Department of Physics and Astronomy, Brigham Young University, Provo, Utah84602, United States.
Department of Computer Science, Brigham Young University, Provo, Utah84602, United States.
J Chem Inf Model. 2022 Nov 28;62(22):5342-5350. doi: 10.1021/acs.jcim.2c00705. Epub 2022 Nov 7.
Molecular docking tools are regularly used to computationally identify new molecules in virtual screening for drug discovery. However, docking tools suffer from inaccurate scoring functions with widely varying performance on different proteins. To enable more accurate ranking of active over inactive ligands in virtual screening, we created a machine learning consensus docking tool, MILCDock, that uses predictions from five traditional molecular docking tools to predict the probability a ligand binds to a protein. MILCDock was trained and tested on data from both the DUD-E and LIT-PCBA docking datasets and shows improved performance over traditional molecular docking tools and other consensus docking methods on the DUD-E dataset. LIT-PCBA targets proved to be difficult for all methods tested. We also find that DUD-E data, although biased, can be effective in training machine learning tools if care is taken to avoid DUD-E's biases during training.

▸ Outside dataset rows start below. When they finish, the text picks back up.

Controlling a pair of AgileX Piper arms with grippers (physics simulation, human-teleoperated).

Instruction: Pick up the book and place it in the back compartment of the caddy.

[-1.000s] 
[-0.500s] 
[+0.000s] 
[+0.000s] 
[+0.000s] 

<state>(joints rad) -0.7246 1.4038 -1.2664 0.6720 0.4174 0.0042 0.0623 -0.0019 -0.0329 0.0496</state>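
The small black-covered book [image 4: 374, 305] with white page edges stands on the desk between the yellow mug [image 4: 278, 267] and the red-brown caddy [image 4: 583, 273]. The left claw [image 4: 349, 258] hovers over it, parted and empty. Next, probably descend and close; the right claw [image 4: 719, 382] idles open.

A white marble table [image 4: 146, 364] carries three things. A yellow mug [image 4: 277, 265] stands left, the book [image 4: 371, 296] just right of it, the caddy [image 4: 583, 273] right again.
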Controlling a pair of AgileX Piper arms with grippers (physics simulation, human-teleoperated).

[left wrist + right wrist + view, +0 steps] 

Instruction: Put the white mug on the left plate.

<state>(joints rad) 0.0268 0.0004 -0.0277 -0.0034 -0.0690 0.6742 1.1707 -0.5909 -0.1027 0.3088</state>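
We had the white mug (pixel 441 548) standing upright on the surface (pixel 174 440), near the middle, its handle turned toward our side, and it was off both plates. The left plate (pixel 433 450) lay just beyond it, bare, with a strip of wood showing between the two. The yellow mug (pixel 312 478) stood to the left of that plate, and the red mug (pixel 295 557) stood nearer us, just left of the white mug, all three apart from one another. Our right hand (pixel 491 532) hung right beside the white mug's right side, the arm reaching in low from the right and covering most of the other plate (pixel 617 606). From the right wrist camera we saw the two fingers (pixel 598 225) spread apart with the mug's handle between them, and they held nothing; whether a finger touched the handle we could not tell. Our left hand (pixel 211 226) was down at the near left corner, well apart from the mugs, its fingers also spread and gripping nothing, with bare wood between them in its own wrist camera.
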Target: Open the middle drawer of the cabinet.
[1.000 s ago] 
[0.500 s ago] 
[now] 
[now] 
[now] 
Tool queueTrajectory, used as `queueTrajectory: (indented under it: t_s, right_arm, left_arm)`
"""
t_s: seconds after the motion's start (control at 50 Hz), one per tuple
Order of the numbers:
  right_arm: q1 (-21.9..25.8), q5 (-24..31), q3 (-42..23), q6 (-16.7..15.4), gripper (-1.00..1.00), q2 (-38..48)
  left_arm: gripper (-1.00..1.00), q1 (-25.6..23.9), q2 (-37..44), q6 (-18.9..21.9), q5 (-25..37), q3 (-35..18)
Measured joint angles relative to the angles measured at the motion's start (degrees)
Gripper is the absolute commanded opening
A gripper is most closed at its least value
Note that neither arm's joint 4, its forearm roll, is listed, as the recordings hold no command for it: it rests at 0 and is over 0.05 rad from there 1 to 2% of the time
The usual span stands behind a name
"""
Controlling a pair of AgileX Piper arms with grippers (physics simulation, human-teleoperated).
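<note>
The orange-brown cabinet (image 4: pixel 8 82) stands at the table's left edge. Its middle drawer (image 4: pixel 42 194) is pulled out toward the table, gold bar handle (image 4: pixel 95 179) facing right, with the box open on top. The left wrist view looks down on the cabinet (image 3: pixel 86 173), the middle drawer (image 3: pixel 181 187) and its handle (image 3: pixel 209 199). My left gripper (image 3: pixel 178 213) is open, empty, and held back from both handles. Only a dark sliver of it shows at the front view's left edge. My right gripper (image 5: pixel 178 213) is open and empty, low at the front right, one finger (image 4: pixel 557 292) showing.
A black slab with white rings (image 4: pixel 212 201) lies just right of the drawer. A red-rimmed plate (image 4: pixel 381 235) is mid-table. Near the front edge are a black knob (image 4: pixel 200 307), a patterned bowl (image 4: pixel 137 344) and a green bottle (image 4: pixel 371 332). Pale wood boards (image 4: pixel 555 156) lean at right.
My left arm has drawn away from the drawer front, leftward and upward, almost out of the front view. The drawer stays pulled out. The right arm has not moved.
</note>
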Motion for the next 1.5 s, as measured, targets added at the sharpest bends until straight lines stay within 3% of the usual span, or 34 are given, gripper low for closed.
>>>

分子对接工具常用于药物发现的虚拟筛选中,以计算识别新分子。然而,对接工具的评分函数不准确,在不同的蛋白质上性能差异很大。为了在虚拟筛选中更准确地对活性配体和非活性配体进行排序,我们创建了一个机器学习共识对接工具 MILCDock,该工具使用来自五个传统分子对接工具的预测来预测配体与蛋白质结合的概率。MILCDock 在 DUD-E 和 LIT-PCBA 对接数据集上进行了训练和测试,在 DUD-E 数据集上的性能优于传统分子对接工具和其他共识对接方法。对于所有测试的方法来说,LIT-PCBA 靶点都被证明是困难的。我们还发现,尽管 DUD-E 数据存在偏差,但如果在训练过程中注意避免 DUD-E 的偏差,它仍然可以有效地用于训练机器学习工具。